Spaghetti Factory – der Name ist Konzept. Bei Factory denken wir an Andy Warhol, seine Factory war DER Künstler*innen-Pool im New York der 80iger. Mitten im melting pot der Warhol Factory stand la femme fatale Edie Sedgwick, die Frau mit den grossen Ohrringen. Sie ist unsere Protagonistin in der Spaghetti Factory Bern.

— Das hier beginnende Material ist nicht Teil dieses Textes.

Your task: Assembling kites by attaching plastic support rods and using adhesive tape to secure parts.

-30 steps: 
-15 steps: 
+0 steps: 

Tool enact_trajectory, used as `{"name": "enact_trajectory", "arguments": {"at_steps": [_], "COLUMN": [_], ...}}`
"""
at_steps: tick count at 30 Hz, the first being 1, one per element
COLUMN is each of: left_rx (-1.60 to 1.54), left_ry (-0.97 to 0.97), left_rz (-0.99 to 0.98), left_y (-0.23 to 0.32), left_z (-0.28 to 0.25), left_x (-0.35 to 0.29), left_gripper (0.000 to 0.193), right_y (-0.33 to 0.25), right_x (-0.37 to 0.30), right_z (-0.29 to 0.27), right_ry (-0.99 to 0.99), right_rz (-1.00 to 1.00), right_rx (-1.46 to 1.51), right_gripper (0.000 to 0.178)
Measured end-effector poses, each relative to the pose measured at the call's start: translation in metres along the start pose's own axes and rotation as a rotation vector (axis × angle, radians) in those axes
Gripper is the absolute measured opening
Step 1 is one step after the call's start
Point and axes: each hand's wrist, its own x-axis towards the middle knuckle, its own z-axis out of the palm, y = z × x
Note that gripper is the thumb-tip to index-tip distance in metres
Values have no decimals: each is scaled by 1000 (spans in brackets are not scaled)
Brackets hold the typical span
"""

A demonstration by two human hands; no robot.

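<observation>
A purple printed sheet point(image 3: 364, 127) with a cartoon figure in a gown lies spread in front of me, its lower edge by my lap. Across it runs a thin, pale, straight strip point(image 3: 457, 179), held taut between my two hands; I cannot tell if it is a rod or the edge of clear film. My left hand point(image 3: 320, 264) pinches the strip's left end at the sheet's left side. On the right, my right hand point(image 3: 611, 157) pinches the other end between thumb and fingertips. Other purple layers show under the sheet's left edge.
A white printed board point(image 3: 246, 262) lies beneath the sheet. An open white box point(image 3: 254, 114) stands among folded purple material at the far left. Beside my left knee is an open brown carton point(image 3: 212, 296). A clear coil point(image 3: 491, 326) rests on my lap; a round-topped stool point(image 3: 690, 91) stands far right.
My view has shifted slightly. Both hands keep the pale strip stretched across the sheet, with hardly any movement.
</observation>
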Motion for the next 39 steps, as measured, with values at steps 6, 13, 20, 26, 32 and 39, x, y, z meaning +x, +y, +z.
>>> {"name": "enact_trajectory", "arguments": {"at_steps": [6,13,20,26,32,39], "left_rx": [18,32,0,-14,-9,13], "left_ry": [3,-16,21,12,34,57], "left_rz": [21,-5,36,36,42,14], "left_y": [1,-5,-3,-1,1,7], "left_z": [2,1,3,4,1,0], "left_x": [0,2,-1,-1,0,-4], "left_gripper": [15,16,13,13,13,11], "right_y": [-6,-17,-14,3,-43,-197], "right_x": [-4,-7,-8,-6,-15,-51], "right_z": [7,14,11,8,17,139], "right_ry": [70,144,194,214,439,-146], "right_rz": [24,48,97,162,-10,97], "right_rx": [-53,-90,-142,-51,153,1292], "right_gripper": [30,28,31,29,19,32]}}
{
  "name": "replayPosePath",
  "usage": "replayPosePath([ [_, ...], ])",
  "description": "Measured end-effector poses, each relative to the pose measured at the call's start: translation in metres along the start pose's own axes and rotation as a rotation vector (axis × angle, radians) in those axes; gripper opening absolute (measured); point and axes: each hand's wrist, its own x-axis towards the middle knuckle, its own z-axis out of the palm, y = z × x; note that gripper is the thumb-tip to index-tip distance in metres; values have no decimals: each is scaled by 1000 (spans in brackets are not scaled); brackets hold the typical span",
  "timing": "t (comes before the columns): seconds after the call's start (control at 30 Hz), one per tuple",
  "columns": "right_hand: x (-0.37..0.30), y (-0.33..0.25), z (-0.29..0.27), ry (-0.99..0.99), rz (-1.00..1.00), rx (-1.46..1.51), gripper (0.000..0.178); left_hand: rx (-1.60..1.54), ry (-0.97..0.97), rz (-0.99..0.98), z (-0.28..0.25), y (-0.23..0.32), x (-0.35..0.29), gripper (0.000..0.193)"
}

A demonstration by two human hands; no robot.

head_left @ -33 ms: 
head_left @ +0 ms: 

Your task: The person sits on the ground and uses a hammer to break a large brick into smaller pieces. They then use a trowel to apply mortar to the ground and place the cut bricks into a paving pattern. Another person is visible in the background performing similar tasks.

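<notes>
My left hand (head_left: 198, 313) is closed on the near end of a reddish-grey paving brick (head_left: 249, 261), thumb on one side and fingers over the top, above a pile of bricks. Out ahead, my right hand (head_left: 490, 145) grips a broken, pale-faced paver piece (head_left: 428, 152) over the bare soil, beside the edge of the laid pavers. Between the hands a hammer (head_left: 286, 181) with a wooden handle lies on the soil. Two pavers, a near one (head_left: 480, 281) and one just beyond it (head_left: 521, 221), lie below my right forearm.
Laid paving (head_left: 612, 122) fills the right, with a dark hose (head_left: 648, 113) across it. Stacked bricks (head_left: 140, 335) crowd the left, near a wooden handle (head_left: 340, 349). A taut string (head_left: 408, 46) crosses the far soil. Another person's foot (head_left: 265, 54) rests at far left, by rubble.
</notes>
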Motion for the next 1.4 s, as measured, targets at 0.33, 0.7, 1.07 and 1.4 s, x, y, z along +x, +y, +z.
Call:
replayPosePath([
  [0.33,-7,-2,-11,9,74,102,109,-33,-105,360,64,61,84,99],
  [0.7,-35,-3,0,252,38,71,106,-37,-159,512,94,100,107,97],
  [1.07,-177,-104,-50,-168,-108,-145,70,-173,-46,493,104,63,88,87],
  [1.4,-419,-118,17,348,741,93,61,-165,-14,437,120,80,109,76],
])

An der Decke verbindet sich das lokale Wappentier mit Sternenbildern zu einem Universum. Grosser Bär, kleiner Bär und Berner Bär arrangieren sich mit Milchstrasse, schwarzem Loch, Space X Starlink, Armstrong, Venus und Polarstern. Grafik, Malerei und die integrierten Lichtquellen des Restaurants werden zu einer Galaxie. Angelehnt an das Konzept der Spaghetti Factory Zürich fragt sich Müller Tauscher in Bern: “Können Göttinnen altern?” Denn auch der grosse Bär ist laut griechischer Mythologie eine grosse Bärin = Ursa major. Die Hall of Fame im hinteren Teil der Factory wurde von Matthias Gubler bestückt.